Das Auto ist Mythos, Kunstgegenstand und Statussymbol in einem. Eine Ausstellung in Baden-Baden geht jetzt noch weiter und behauptet: „Ich bin mein Auto“. Autosarg, Sitzfell-Erotik: Die Grenzen zwischen Mensch und Maschine verwischen immer mehr

von GEORG PATZER

Die neueste Ausstellung der Kunsthalle Baden-Baden ist weitläufig angelegt. Sie beginnt schon zu Hause, auf dem Weg zur Austellung sind wir selbst Teil davon, und wenn wir Pech haben, enden wir so, wie es Tamara Grcić zeigt: als Einzelteile, auseinander gesplittert. Oder, und auch das ist konsequent, wie bei dem Ghanaer Samuel Kane Kwei: im Autosarg. Schließlich gehört es in Afrika zu den Bestattungsritualen, reiche und verehrte Tote in teuren Autos zu beerdigen. Wer es wirklich geschafft hat, bekommt einen Mercedes.

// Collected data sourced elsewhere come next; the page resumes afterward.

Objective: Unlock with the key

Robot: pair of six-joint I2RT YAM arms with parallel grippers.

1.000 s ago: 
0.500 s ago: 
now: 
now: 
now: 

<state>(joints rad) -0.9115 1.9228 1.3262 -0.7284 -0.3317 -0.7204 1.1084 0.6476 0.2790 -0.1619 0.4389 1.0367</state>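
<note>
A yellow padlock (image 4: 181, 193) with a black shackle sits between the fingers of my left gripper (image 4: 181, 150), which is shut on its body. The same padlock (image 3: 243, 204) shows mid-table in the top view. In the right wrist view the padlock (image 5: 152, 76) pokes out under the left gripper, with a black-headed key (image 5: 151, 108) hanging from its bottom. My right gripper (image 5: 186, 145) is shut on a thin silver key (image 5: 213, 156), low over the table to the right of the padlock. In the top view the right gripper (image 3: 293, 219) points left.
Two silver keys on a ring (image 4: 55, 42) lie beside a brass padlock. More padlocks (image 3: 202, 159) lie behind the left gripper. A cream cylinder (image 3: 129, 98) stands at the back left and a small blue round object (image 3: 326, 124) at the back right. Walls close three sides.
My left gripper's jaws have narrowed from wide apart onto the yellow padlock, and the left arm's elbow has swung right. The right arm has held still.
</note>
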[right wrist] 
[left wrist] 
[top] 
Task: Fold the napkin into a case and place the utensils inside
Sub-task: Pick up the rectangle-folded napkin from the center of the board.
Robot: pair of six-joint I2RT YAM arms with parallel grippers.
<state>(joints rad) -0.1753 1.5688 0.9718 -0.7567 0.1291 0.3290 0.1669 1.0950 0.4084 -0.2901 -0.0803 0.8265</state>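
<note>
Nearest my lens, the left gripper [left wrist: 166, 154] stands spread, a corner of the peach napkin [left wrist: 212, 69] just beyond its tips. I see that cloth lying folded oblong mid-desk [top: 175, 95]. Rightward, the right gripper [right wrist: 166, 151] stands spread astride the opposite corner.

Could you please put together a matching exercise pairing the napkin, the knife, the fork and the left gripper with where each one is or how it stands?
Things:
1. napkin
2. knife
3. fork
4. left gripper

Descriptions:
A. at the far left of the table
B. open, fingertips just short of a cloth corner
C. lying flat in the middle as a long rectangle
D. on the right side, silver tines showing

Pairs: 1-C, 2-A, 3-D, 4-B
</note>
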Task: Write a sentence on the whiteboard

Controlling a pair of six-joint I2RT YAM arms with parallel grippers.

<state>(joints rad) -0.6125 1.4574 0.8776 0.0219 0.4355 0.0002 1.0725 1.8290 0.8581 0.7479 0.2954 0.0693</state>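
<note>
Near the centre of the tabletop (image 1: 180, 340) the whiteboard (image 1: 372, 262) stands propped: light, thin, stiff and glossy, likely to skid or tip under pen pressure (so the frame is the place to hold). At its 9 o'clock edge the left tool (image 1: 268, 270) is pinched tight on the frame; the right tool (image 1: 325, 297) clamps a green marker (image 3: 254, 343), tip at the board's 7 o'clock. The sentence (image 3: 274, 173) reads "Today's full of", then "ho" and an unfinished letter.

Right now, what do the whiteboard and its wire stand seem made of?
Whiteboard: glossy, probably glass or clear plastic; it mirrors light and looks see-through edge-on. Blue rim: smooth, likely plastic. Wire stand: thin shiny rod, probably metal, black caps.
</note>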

Der berühmte Satz von Descartes gilt heute nicht mehr. Nicht das Denken bestimmt den Menschen, sondern die Fortbewegung, die Rapidität: „Ich fahre, also bin ich.“ Längst ist aus der Mobilität die Auto-Mobilität geworden, die Fähigkeit, sich selbst (auto) ganz automatisch und so schnell wie möglich fortzubewegen: Freie Fahrt für freie Bürger. Das fahrbare Objekt der Begierde ist uns so lieb geworden, dass wir sie nach Frauen oder Tieren nennen: Mercedes oder Carina, Ente oder Jaguar.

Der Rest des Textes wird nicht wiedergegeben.